Et si, au fond, cela pouvait être positif pour l’Europe ? D’abord, cette pression oblige Bruxelles à sortir de son hypocrisie : on ne peut pas à la fois se plaindre de la dépendance au gaz russe hier et refuser aujourd’hui un partenaire fiable et abondant comme les États-Unis, surtout quand le nucléaire civil américain est aussi sur la table. Ensuite, elle pourrait accélérer une vraie prise de conscience : l’Europe a besoin d’une stratégie énergétique souveraine, pas de dogmes verts qui nous laissent vulnérables. Pour la France, c’est une opportunité de défendre encore plus fort son nucléaire (le seul vrai atout décarboné et mobilisable à la demande ) et de relancer une diplomatie énergétique pragmatique. Enfin, en forçant une renégociation réaliste, Trump pourrait pousser l’UE à diversifier intelligemment (plus de nucléaire, gaz de Norvège, exploration en Méditerranée, accords avec l’Afrique) au lieu de rester piégée entre Moscou et Washington.
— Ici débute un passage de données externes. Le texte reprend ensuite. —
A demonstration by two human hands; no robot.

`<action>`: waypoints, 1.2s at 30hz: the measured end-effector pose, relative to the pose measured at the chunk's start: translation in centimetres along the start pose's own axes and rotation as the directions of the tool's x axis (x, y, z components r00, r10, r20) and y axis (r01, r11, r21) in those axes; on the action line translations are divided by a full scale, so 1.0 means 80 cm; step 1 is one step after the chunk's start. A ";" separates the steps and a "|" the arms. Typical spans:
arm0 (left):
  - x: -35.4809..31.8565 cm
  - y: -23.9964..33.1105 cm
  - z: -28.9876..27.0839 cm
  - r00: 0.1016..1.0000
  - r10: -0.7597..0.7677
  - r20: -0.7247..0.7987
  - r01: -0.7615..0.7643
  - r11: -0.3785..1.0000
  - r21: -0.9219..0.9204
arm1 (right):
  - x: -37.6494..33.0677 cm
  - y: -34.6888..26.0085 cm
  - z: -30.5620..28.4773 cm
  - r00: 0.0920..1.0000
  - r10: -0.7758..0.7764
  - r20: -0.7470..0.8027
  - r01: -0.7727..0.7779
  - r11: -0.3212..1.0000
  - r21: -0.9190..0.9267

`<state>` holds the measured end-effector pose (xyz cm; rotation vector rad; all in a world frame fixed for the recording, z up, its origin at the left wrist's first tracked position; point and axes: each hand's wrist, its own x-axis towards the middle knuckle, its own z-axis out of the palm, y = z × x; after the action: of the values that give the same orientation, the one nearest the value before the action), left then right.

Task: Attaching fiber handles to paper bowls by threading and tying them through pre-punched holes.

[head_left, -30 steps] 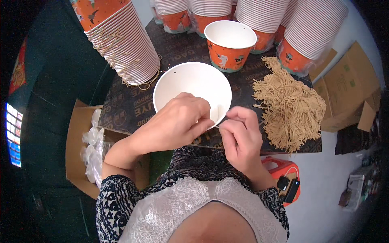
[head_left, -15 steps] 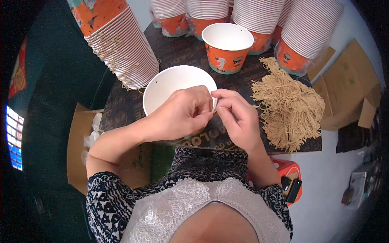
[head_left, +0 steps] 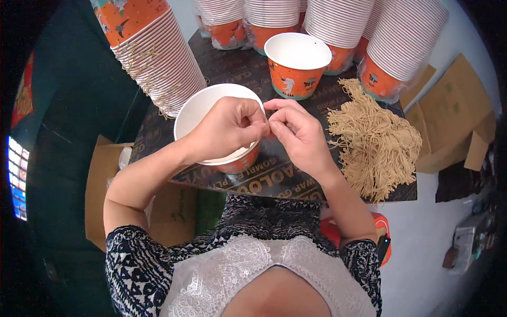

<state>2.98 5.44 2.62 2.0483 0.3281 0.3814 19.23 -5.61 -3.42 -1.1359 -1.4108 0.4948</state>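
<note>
A white-lined paper bucket (head_left: 196,112) with an orange outside stands at the table's front left, its rim tilted a little. My left hand (head_left: 232,129) is closed in a pinch over its right rim and hides part of the opening. Right beside it, my right hand (head_left: 300,137) is closed too, thumb and forefinger pressed together with their tips almost at the left fingertips. What lies between either hand's fingers is too small or hidden to make out. To the right of my hands is a loose pile of tan cords (head_left: 377,142).
A second paper bucket (head_left: 298,52) stands behind my hands. At the left leans a tall stack of buckets (head_left: 161,66) with cords hanging from their rims. More wrapped stacks (head_left: 338,24) line the back. Cardboard boxes (head_left: 451,113) flank the table (head_left: 274,171).
Both hands have shifted a little left and farther from me. The bucket has moved left and stands more upright, with its orange front side now showing below my left hand.
</note>
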 end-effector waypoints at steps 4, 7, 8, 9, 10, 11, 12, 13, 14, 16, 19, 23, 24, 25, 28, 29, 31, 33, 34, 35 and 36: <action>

Les enjeux internationaux sont toujours complexes : alliances, commerce, énergie et sécurité s’entremêlent. Trump ne fait pas de cadeau, mais il ne fait pas non plus de chantage gratuit, il applique une logique de réciprocité ( America First , mais avec des deals gagnant-gagnant quand l’autre joue le jeu). L’Europe a le choix : râler et payer plus cher, ou saisir l’occasion pour bâtir une vraie indépendance énergétique, loin des illusions de la transition intermittente. Le seul vrai problème ce n’est pas Trump et ses exigences c’est les tarés, Der Leyen et Macron en tête qui, pour des raisons politiques et totalitaires veulent nous faire revenir au Moyen Age avec leur décarbonisation. 
Au final, cette menace est un électrochoc salutaire. Elle rappelle que, dans le monde réel, l’énergie n’est pas gratuite et que les bons deals se méritent. Espérons que les dirigeants européens l’entendent et en tirent les bonnes leçons, plutôt que de continuer à rêver d’un monde sans hydrocarbures ni nucléaire.